Bien sûr la question du candidat unique qui est sentie comme un piège : si le RFD accepte de la discuter, il ne peut maîtriser l’issue des débats, encore moins la décision à prendre ; s’il refuse alors qu’elle est déjà posée, il apparaitra comme source de blocage à l’entente générale et, du coup, confirmera ce qu’on dit du parti «qui ne veut que la présidence». Alors mieux vaut surseoir à la participation en attendant d’assurer les arrières pour éviter toute mauvaise surprise.
Il y a aussi la question de la participation à la présidentielle qui, aux yeux du RFD, doit être précédée de préalables significatifs pouvant justifier le retournement après le boycott des législatives et municipales. Comment expliquer aux anciens députés et maires du RFD qu’on refuse de les laisser participer au nom d’une exigence de transparence qui disparait quand il s’agit de la présidentielle ? Il faut donc placer la barre très haut et amener le forum à adopter une feuille de route «forte» : pourquoi ne pas demander le renoncement de Ould Abdel Aziz à se présenter ?, exiger les demandes concernant la stricte neutralité des chefs militaires, de l’administration, réorganiser fondamentalement la CENI, défaire le Conseil Constitutionnel, la Cour Suprême, distribuer équitablement le temps d’antenne dans les médias publics, annuler des dernières élections, mettre en place un gouvernement «neutre»…
Autant de conditions qui seraient plausibles si le rapport de force était autre et si certains partenaires du RFD ne cherchaient pas à trouver une issue à la crise qu’ils traversent depuis leur décision de boycott.
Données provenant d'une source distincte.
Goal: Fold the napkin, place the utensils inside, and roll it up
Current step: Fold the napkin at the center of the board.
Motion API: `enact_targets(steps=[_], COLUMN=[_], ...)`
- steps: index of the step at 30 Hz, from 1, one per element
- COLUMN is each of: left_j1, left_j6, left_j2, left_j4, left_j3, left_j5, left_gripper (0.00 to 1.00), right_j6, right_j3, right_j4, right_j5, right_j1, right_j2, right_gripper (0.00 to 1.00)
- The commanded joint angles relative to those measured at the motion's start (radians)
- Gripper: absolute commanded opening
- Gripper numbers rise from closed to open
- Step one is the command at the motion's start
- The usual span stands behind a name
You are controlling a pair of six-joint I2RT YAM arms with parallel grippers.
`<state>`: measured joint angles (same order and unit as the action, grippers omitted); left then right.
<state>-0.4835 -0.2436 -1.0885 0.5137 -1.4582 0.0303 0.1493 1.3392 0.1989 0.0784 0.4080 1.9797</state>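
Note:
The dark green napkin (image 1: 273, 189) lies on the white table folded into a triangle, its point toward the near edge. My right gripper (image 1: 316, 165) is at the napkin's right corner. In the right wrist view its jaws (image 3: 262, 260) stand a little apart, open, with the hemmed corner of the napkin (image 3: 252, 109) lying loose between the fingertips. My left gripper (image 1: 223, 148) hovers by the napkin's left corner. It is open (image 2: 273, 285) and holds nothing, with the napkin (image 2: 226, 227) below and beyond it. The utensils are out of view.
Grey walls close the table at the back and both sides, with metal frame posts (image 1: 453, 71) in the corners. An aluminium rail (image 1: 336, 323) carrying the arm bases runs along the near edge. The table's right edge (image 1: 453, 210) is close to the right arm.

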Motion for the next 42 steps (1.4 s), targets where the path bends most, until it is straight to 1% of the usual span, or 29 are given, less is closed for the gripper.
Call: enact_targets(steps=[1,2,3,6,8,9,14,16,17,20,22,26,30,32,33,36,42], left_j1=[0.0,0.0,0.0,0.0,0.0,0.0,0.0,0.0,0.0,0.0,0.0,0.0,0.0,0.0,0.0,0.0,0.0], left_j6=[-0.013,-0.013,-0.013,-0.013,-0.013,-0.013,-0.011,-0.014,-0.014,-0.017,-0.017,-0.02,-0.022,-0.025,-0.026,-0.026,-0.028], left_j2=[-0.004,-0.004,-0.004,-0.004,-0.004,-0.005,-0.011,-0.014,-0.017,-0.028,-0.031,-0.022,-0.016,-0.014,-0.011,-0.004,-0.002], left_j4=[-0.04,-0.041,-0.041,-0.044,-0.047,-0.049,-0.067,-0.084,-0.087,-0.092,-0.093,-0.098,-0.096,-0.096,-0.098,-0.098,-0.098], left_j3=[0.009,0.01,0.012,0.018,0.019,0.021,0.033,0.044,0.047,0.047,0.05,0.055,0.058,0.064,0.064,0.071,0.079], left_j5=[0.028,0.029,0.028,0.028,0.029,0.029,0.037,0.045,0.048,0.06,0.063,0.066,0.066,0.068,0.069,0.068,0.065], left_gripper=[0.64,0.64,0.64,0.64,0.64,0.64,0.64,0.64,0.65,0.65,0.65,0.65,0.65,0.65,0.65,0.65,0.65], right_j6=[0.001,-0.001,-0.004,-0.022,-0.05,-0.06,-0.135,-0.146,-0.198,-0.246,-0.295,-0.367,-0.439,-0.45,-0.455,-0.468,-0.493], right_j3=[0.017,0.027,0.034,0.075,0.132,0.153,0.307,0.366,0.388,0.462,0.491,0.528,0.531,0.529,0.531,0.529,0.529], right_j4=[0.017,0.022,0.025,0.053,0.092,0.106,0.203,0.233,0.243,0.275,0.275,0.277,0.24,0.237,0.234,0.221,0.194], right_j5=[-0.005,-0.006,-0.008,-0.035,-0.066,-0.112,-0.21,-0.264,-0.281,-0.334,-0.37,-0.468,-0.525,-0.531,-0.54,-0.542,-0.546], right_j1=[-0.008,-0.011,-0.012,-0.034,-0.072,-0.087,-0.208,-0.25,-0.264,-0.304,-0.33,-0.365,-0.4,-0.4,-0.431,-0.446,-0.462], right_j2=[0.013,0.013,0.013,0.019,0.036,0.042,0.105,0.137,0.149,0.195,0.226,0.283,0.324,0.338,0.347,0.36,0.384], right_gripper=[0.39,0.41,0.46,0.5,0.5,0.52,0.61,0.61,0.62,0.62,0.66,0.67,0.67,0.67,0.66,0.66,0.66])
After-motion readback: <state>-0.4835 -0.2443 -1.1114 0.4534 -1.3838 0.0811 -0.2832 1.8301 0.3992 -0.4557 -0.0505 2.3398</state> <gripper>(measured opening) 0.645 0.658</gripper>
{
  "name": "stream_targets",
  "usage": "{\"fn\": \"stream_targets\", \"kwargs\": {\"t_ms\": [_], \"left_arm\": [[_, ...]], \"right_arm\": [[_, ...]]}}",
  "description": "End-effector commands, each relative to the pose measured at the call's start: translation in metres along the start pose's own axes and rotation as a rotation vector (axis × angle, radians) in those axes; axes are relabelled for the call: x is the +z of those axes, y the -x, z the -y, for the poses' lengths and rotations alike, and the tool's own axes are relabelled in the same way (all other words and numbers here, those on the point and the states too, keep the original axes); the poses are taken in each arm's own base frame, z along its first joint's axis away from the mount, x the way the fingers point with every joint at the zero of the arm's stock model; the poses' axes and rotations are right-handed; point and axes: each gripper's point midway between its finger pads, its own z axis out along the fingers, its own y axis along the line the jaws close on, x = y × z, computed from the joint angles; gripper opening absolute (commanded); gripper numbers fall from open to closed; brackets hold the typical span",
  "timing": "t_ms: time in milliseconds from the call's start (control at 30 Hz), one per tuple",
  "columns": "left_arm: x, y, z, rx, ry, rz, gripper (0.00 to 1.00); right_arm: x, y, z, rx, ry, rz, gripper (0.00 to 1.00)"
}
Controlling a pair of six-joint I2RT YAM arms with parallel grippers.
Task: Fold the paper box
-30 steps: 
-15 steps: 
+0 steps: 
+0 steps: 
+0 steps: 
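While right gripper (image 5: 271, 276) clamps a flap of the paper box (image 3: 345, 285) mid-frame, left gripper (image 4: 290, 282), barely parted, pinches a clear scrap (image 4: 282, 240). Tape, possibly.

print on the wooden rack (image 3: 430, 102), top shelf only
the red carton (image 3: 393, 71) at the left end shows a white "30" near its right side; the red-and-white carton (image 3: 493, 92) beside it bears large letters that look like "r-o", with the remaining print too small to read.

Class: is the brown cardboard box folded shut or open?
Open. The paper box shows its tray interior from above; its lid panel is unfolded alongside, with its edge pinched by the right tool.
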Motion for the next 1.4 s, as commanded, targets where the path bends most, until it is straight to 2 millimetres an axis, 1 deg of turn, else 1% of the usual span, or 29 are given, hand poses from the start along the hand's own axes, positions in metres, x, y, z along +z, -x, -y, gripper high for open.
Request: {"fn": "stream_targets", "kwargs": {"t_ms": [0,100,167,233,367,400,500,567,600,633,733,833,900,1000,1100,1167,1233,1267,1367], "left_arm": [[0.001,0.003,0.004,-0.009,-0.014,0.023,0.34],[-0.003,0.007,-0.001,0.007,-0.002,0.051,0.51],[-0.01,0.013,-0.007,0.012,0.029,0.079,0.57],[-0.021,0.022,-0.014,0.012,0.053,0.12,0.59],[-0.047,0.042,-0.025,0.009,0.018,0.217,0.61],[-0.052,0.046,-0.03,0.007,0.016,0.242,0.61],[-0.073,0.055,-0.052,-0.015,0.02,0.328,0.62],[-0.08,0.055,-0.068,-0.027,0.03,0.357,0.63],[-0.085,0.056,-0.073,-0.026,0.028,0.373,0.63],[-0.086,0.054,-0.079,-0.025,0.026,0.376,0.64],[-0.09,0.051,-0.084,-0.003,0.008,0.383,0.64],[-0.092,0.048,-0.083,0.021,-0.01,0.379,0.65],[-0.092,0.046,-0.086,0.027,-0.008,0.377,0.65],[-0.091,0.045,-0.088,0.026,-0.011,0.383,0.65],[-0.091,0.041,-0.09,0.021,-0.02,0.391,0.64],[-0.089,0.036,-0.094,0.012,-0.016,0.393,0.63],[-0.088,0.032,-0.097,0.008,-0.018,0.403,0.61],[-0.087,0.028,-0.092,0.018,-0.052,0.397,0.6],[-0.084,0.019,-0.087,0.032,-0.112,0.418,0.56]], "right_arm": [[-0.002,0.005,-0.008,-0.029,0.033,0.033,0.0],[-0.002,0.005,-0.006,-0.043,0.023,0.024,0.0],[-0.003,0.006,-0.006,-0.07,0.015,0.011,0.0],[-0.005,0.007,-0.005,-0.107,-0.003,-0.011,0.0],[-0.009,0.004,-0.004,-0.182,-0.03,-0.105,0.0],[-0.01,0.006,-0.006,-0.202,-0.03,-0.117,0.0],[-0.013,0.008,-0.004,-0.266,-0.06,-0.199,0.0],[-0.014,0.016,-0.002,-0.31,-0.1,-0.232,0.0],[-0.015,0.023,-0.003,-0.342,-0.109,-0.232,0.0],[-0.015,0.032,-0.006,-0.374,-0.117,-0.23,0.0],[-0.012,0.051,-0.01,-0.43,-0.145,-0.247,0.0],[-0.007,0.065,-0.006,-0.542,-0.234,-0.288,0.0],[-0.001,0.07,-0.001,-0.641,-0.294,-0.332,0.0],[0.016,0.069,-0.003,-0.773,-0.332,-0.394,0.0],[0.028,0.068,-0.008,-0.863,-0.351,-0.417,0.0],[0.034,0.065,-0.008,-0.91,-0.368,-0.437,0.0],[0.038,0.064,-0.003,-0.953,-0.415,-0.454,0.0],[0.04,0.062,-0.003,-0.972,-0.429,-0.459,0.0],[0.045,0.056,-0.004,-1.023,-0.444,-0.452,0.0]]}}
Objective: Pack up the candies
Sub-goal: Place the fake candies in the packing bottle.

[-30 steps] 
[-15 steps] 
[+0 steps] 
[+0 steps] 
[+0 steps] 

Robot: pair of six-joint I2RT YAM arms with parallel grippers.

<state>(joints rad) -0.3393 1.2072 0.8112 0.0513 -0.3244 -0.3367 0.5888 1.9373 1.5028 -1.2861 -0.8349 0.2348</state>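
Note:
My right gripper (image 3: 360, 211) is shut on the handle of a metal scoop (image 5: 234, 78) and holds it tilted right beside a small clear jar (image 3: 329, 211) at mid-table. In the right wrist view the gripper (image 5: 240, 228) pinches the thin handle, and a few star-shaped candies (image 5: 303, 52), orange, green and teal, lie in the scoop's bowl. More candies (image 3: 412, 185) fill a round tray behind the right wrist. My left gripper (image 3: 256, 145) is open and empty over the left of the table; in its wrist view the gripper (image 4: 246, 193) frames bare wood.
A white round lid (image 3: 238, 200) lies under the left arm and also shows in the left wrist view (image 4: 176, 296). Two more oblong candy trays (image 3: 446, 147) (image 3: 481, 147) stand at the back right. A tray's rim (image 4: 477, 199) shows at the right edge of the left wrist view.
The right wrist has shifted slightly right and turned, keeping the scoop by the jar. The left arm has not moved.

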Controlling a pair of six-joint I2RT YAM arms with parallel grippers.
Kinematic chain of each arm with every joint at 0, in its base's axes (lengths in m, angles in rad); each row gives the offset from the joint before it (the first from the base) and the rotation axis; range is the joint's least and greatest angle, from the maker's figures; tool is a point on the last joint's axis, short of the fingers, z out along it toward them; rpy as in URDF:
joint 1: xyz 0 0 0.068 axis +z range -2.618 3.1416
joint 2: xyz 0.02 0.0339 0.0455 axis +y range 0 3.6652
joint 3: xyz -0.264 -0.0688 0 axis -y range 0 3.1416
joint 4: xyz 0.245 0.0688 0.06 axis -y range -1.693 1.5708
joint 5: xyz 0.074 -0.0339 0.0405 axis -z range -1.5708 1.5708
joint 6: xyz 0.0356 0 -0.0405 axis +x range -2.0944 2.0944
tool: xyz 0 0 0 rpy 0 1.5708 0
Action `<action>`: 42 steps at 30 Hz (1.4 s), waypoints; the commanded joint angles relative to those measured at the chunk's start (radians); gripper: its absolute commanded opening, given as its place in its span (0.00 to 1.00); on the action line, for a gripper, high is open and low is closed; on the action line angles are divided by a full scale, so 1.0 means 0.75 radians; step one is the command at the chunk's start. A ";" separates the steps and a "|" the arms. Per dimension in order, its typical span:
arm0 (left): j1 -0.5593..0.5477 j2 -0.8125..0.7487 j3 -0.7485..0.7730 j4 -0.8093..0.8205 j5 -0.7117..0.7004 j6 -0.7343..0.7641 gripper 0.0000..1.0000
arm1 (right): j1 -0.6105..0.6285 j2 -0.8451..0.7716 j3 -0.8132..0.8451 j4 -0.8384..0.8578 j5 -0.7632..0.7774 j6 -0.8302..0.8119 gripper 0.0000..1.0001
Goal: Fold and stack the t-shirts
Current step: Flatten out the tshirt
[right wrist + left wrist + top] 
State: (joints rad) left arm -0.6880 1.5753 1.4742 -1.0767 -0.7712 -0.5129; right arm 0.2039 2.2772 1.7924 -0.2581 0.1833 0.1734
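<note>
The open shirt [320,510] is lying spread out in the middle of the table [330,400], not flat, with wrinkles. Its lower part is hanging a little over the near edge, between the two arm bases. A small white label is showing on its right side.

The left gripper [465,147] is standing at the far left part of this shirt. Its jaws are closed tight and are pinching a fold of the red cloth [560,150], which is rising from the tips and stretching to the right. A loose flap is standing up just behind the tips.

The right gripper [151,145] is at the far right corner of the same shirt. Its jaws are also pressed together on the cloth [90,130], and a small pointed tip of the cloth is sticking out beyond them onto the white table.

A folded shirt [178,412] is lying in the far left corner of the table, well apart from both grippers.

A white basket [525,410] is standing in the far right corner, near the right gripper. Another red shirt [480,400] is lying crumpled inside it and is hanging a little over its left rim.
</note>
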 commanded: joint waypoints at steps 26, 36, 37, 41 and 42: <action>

C’est le cas, pour certains cadres du RFD, de l’Union des forces du progrès dont le Président Mohamed Ould Maouloud s’est «empressé de répondre à l’invitation du Premier ministre et qui a loué les entretiens qu’il a eus avec lui».
Le forum se tient déjà sans la Coalition pour l’alternance pacifique (CAP) formée par les partis de l’opposition ayant participé au dialogue avec la Majorité en 2011 et 2012 (Al Wiam de Boydiel Ould Hoummoid, Alliance populaire progressiste de Messaoud Ould Boulkheir et Sawab de Abdessalam Ould Horma).
Si les partenaires du RFD au sein de la COD ne réussissent pas à ramener le parti de Ould Daddah dans les débats du forum, il sera impossible d’en faire un événement majeur. Déjà qu’il est «amoindri» par la rencontre entre le Premier ministre et le Président de l’UFP, le voilà  sérieusement compromis par le gel de la participation du RFD.